* [Try it]: The response should repeat word for word every line below from the one with "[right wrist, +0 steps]" to the one with "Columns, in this", inclusive, and nothing else; leave pictures out.

(Items from a dataset)
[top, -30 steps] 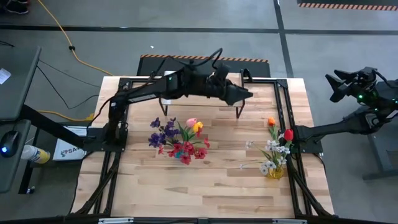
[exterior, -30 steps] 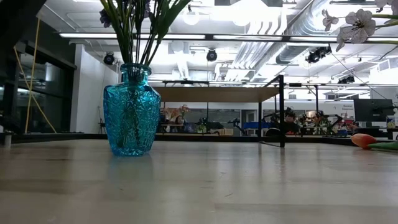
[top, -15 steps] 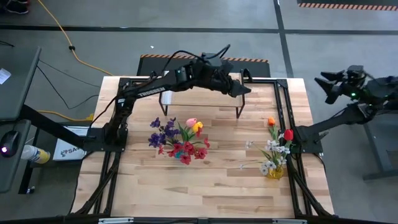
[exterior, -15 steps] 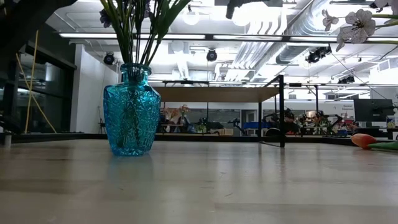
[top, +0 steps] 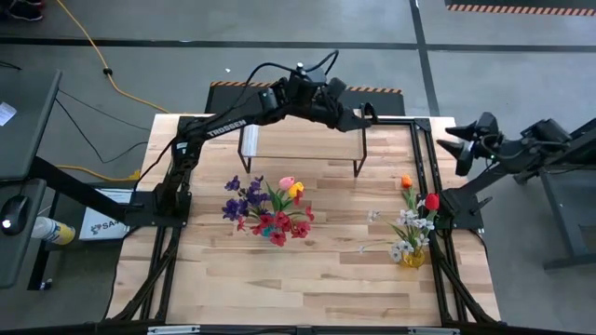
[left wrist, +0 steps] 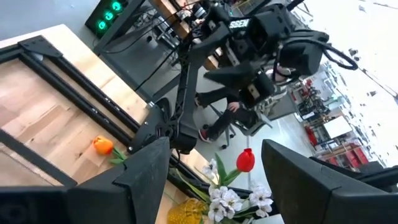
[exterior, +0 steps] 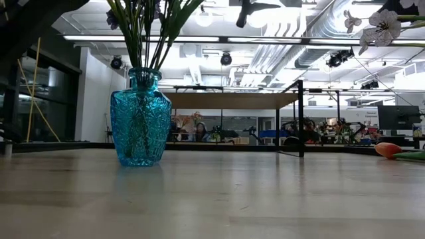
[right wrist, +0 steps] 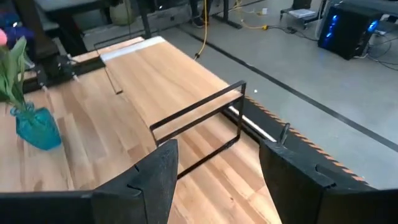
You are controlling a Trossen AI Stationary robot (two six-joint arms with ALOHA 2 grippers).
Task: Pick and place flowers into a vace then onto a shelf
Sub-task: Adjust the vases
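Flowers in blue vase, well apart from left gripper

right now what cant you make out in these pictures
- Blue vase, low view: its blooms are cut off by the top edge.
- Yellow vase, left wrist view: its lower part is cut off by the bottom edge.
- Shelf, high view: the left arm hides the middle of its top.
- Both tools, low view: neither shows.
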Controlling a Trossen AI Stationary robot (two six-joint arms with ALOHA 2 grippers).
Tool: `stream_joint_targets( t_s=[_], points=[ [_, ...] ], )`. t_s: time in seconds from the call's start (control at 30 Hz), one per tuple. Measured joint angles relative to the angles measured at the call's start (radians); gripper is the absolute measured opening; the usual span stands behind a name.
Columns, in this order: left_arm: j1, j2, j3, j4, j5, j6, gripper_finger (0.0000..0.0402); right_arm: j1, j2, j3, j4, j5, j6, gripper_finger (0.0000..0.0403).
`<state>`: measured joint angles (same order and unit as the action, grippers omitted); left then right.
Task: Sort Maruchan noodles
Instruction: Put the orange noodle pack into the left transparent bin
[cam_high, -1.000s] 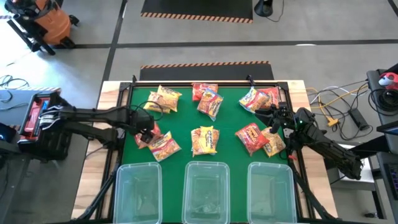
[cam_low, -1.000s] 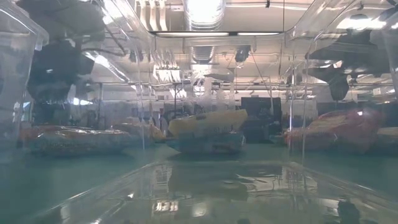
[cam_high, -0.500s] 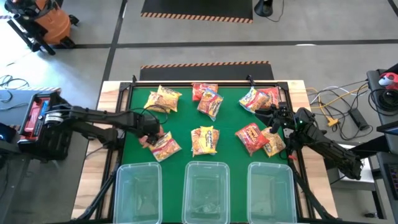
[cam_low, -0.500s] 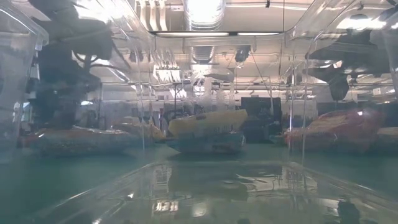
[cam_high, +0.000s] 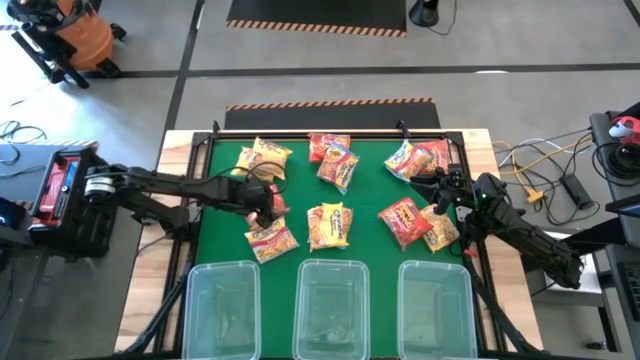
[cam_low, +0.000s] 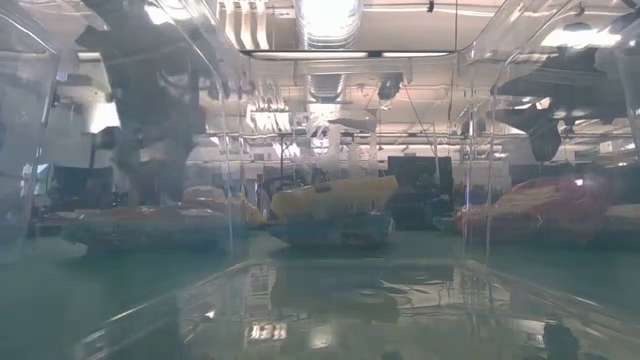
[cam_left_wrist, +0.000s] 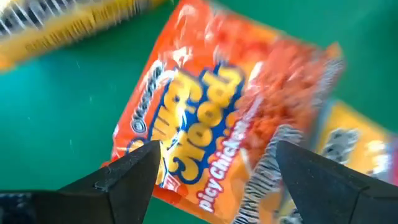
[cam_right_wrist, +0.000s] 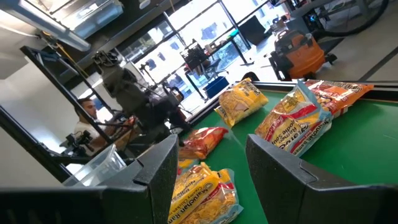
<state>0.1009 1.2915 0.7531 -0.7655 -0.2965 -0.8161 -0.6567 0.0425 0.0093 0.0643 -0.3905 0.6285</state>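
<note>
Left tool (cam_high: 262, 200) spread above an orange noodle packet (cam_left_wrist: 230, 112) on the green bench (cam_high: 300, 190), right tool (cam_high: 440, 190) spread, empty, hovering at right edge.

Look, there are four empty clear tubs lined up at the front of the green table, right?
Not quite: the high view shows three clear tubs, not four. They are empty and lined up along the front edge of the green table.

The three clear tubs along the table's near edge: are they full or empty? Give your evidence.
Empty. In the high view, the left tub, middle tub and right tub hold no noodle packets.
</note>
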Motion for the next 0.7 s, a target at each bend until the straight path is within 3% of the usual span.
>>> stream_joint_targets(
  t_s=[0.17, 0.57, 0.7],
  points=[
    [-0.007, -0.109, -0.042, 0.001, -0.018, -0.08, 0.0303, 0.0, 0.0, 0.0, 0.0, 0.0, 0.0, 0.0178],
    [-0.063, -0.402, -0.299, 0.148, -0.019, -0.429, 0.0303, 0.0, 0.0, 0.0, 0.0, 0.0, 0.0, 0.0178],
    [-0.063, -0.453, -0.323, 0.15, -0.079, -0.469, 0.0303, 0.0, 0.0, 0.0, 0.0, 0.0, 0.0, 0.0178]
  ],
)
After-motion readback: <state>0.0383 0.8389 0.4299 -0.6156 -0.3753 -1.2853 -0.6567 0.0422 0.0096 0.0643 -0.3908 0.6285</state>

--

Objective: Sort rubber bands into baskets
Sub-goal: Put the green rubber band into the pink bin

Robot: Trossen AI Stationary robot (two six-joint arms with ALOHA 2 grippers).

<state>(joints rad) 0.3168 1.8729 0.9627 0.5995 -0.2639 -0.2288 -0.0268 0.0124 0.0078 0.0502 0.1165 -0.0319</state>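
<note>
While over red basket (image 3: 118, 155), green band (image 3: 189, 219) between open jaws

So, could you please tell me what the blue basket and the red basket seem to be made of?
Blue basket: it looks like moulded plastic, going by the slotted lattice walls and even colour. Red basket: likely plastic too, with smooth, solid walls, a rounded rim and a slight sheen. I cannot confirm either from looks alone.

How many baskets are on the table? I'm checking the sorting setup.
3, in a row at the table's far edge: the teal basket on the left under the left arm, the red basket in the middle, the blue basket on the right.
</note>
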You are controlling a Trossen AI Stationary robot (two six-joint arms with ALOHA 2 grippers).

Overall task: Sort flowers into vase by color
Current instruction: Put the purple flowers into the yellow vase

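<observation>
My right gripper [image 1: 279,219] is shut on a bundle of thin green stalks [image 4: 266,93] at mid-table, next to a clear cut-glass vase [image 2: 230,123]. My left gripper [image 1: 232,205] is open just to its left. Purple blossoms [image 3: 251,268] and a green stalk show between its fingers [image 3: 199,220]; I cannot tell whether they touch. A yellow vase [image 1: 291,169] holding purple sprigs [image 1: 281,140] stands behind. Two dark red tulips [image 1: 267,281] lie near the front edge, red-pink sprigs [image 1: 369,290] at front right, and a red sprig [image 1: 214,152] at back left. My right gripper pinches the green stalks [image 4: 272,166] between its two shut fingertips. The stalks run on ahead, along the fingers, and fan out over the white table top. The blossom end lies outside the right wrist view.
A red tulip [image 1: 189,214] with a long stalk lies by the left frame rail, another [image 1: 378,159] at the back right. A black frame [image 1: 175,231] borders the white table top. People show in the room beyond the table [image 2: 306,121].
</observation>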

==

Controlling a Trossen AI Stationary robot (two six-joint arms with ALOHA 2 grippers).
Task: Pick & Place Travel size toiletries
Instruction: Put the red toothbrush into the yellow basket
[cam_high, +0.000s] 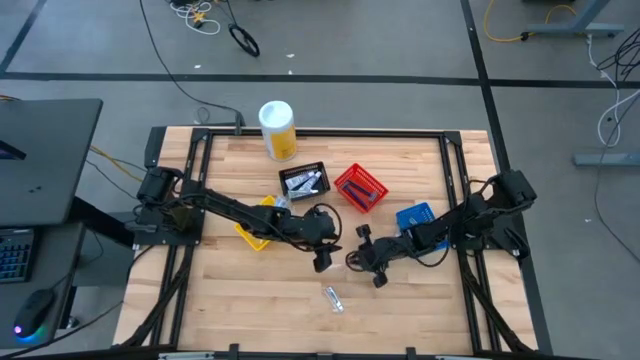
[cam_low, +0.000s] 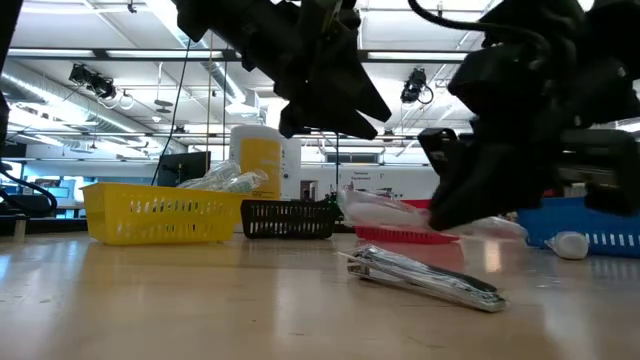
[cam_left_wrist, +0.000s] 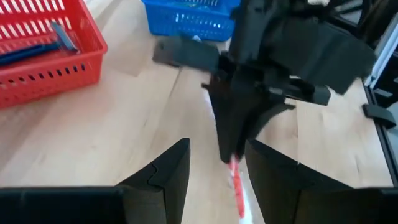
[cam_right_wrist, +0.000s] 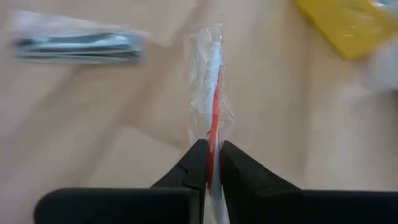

* [Exercise response]:
[right wrist, +0 steps] 
You are controlling a Trossen AI Stationary robot (two six-joint arms with ALOHA 2 grippers).
Task: Pick and place flowers into a vace then onto a shelf
Sub-task: Adjust the vases
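Flowers in blue vase, well apart from left gripper

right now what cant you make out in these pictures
- Blue vase, low view: its blooms are cut off by the top edge.
- Yellow vase, left wrist view: its lower part is cut off by the bottom edge.
- Shelf, high view: the left arm hides the middle of its top.
- Both tools, low view: neither shows.
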Controlling a Trossen AI Stationary robot (two six-joint arms with ALOHA 2 grippers).
Tool: `stream_joint_targets( t_s=[_], points=[ [_, ...] ], )`. t_s: time in seconds from the call's start (control at 30 Hz), one per tuple. Measured joint angles relative to the angles measured at the call's start (radians); gripper is the absolute measured opening; the usual span stands behind a name.
Columns, in this order: left_arm: j1, j2, j3, j4, j5, j6, gripper_finger (0.0000..0.0402); right_arm: j1, j2, j3, j4, j5, j6, gripper_finger (0.0000..0.0403).

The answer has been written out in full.